_How to complete this task_
Would you copy each line of the data below that has "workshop"?

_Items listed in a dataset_

Start of Block

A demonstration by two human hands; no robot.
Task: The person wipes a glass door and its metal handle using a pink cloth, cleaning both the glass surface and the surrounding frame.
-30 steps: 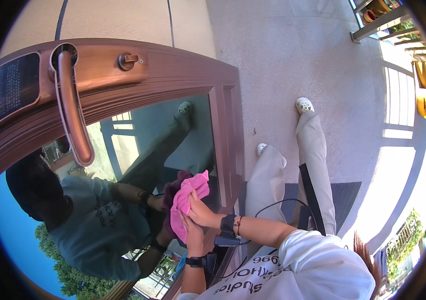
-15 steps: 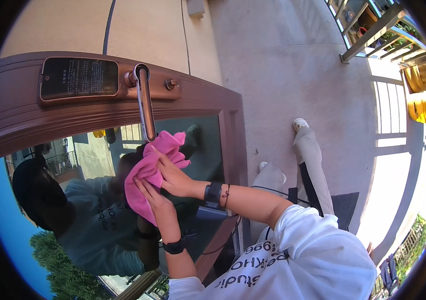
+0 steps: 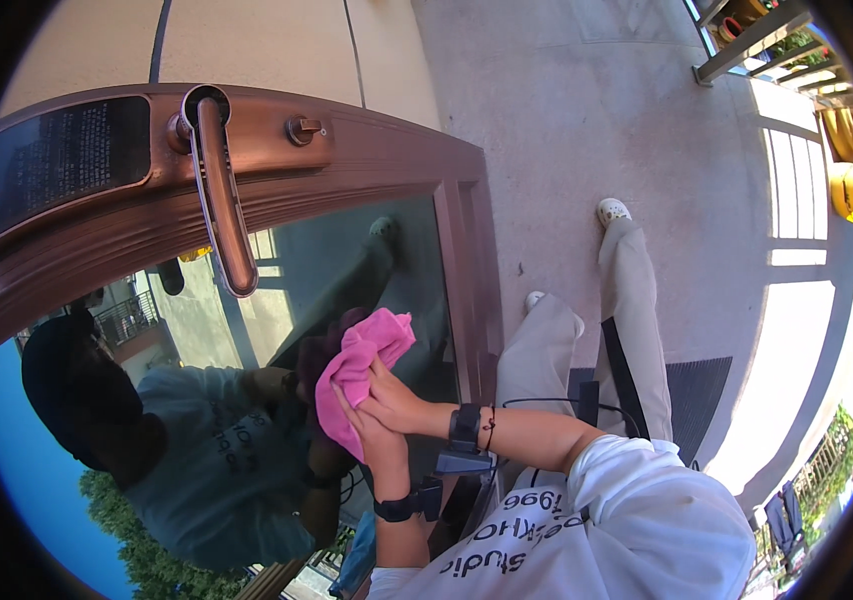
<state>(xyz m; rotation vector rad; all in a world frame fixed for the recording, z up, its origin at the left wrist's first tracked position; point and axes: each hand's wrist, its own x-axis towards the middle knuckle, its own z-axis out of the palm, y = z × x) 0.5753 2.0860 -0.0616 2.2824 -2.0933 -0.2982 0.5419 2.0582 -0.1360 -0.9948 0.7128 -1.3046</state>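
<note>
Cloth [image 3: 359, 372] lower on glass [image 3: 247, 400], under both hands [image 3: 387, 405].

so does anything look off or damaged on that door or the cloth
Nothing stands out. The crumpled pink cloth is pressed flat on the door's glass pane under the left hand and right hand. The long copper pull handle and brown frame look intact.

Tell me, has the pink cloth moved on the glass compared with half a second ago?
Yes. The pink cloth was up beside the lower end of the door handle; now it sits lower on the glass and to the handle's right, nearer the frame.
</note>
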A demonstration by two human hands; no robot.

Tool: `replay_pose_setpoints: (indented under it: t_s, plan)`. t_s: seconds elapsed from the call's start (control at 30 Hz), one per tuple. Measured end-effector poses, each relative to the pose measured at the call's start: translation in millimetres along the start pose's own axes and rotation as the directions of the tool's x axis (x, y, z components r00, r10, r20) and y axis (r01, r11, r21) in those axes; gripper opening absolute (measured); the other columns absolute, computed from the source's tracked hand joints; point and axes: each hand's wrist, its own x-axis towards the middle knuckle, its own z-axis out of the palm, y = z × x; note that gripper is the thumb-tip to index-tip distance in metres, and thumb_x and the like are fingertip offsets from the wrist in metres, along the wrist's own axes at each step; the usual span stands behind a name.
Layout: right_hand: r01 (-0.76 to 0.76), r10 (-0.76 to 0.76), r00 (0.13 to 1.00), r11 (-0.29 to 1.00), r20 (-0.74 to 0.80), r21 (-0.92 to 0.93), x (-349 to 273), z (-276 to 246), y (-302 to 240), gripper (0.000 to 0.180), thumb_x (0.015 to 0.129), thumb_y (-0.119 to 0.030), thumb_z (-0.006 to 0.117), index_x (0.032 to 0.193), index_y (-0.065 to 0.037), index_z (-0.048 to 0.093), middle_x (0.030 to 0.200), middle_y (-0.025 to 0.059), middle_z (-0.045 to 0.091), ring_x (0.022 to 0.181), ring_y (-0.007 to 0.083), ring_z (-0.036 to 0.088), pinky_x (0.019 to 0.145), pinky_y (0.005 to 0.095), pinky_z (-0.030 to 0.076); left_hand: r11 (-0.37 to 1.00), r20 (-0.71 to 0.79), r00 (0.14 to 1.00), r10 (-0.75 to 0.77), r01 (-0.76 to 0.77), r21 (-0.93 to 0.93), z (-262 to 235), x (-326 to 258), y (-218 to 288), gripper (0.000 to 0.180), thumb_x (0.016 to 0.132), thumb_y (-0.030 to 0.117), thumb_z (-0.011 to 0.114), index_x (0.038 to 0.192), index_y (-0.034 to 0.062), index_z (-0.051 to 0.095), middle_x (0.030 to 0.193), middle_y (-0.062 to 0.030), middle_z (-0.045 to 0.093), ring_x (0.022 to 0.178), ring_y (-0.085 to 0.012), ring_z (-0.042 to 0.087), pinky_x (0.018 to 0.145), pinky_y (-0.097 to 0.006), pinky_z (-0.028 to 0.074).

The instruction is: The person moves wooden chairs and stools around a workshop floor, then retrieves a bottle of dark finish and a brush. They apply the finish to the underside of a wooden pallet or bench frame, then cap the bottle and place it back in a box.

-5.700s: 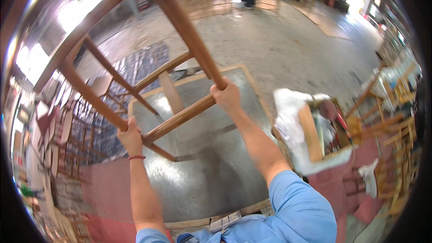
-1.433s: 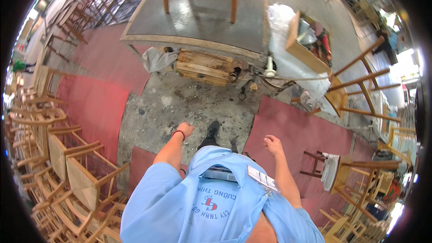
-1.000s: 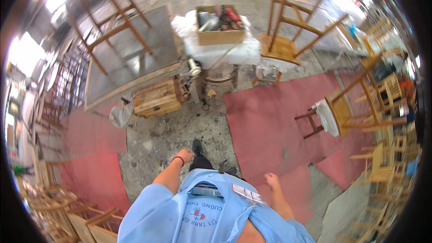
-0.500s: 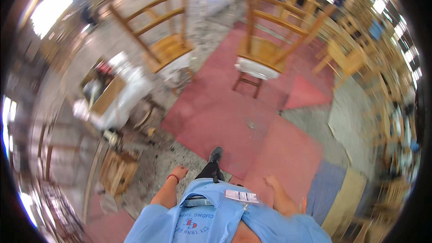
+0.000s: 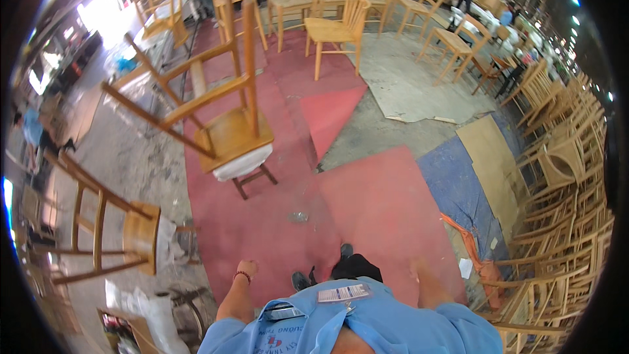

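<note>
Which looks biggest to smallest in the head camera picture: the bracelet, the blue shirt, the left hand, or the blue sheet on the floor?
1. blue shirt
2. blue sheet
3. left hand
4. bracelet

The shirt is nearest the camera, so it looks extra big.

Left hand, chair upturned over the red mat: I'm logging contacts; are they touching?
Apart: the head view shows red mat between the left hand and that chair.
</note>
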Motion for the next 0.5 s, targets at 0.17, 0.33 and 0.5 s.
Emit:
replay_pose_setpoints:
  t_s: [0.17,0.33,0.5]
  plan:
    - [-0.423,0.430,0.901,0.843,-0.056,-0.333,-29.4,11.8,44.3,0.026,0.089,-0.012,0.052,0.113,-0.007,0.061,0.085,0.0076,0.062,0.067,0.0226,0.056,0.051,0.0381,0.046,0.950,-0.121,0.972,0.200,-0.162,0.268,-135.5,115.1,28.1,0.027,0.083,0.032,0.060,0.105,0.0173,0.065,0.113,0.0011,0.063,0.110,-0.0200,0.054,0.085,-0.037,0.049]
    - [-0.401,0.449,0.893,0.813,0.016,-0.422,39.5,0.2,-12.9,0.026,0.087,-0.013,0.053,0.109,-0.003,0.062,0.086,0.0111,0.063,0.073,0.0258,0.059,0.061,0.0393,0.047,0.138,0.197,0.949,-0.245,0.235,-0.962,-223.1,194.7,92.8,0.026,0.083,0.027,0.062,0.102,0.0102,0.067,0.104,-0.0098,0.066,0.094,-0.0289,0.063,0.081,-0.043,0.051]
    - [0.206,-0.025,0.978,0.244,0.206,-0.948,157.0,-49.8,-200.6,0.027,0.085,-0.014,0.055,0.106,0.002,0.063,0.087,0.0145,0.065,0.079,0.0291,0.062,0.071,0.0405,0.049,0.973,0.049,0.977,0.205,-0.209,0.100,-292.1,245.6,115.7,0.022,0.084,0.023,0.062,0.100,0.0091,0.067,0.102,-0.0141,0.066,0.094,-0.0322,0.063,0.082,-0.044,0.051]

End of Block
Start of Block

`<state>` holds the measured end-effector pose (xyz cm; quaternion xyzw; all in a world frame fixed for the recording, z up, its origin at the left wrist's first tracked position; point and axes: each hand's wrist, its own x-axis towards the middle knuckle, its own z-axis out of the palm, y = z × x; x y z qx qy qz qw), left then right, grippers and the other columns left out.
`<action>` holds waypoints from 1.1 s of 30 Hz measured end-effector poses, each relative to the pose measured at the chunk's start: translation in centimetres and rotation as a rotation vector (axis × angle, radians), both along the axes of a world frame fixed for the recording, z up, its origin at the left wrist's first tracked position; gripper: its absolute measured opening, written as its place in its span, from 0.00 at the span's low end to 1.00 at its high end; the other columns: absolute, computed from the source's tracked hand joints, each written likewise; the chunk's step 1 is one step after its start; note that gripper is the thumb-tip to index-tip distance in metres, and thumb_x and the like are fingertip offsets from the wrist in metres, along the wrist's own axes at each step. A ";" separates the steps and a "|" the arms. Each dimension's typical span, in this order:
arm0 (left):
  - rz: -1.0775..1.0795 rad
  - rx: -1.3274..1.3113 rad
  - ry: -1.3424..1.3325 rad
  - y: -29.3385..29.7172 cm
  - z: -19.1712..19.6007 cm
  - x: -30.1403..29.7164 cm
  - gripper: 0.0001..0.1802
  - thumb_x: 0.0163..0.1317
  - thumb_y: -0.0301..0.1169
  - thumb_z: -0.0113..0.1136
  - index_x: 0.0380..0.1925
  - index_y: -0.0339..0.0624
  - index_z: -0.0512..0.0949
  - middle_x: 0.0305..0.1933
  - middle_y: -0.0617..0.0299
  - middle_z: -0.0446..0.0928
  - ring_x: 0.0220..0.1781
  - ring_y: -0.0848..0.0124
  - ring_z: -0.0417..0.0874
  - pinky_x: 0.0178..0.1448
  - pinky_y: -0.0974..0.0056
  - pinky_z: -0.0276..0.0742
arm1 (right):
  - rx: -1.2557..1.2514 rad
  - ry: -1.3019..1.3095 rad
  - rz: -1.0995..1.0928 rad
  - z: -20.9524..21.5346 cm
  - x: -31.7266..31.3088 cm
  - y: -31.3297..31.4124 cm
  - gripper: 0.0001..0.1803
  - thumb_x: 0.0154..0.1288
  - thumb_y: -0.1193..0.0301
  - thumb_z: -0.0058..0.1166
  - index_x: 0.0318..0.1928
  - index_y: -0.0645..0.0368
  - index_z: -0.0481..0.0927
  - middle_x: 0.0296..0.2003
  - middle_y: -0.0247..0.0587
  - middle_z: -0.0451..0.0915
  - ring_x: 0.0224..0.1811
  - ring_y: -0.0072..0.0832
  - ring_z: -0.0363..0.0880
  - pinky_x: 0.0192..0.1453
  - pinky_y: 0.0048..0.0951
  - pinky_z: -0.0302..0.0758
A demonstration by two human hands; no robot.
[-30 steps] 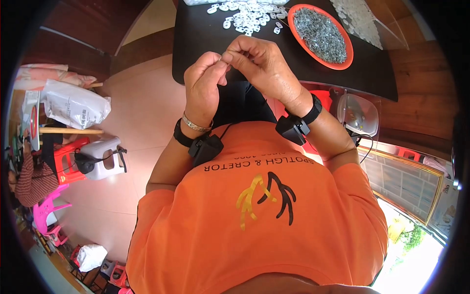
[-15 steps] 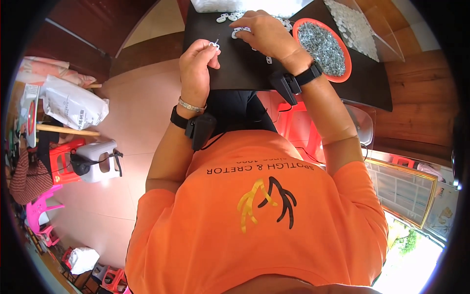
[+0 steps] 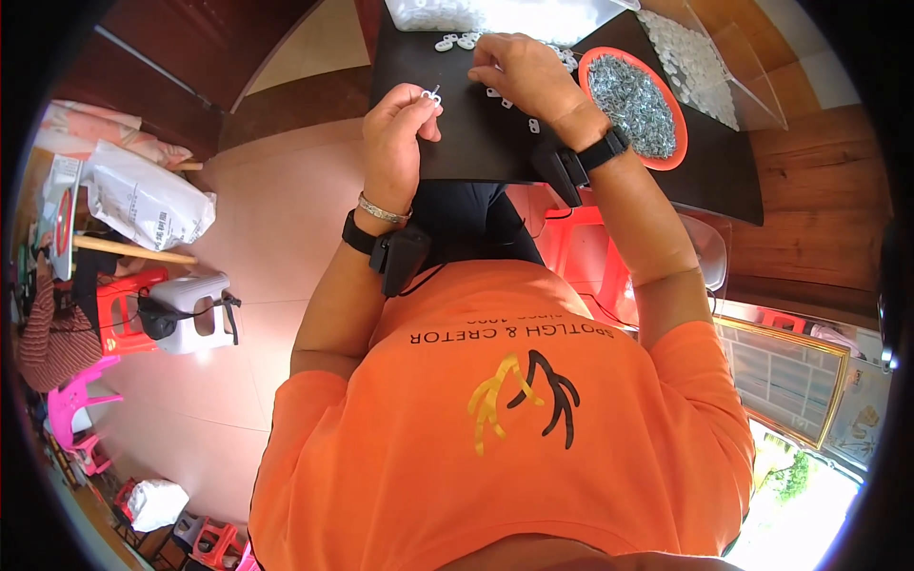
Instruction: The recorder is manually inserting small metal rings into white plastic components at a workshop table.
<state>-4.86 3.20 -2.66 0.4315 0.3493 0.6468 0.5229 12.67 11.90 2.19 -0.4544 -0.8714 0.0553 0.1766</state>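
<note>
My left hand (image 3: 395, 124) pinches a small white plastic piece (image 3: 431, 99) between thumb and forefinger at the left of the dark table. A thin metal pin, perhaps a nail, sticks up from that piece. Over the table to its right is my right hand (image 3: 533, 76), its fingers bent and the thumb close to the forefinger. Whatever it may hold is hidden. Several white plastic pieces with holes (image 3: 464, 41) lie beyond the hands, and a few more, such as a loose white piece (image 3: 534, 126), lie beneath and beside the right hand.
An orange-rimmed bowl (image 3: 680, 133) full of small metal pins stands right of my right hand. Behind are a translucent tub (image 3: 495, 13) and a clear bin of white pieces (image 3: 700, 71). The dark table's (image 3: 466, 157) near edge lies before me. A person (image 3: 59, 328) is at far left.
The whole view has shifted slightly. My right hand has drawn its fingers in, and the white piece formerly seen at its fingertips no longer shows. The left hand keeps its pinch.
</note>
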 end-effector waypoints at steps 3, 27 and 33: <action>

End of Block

_Result of this task_
The instruction is: The person moves wooden chairs and stools around a workshop floor, then retrieves a bottle of dark finish and a brush. They apply the finish to the underside of a wooden pallet or bench frame, then cap the bottle and place it back in a box.
Instruction: The recorder is manually inserting small metal rings into white plastic components at a workshop table.

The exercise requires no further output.